On first glance this appears to be some FMA-related effect from letting the compiler use AVX instructions - it is possible to obtain the netlib result by building for TARGET=GENERIC, but if I reconfigure any TARGET to use the same unoptimized, plain-C GEMV kernel without changing the compiler options in Makefile.x86_64, I end up with an "intermediate" result, although there is no other BLAS function in the call graph. (Unfortunately removing -mavx breaks some code that uses intrinsics, so it will take more time to confirm that suspicion - later.)

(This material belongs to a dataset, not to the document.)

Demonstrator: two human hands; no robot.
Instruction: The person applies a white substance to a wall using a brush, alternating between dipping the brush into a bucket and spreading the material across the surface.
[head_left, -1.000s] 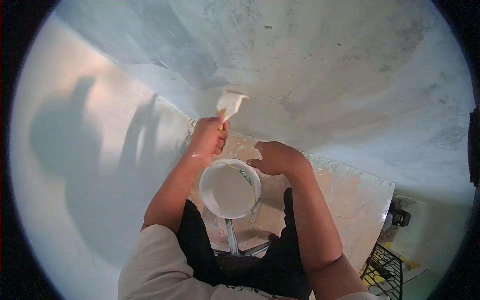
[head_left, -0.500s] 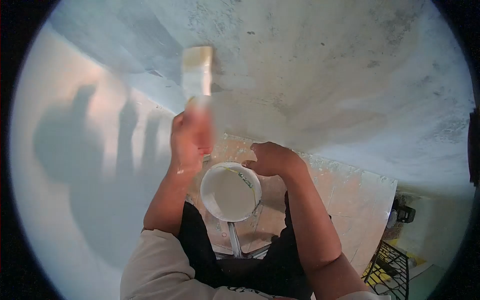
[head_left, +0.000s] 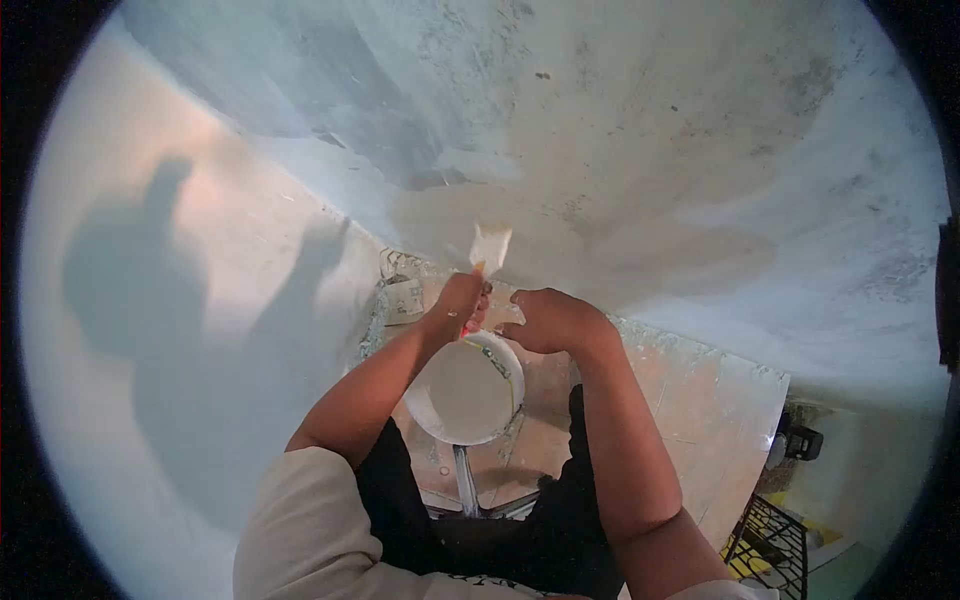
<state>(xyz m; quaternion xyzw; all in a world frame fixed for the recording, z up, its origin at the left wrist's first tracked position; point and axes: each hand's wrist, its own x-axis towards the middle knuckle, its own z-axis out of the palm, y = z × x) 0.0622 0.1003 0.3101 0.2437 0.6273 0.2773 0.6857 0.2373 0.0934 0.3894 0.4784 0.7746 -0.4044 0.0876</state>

Nov 17 '23 07:11 martin-frbg

It is one bit of precision off, very normal occurrence computing in different order.

Nov 17 '23 11:11 brada4

I don't think that's right, this is roughly -2 ^ -51, and machine precision should be 2 ^ -53. Even if that is "one bit off", the result is exactly 0.0. Surely that's a bug.

If you do:

auto* c_blas = new double[16]();
c_blas[15] = 1.0e-18;
CBlasMatrixMultiply(A, b, c_blas);
printf("%s", c_blas[15] == 1.0e-18 ? "YES ": "NO");

Then it will return YES. It's not even changing the value. Our initial thought was that this was some sort of memory alignment issue due to the matrix size. We couldn't fix it with manual alignment to 8 bytes though.

Nov 17 '23 12:11 augusew1

You abuse machine rounding precision 32 times (or 16 with FMA) , discount 5 bits in your check.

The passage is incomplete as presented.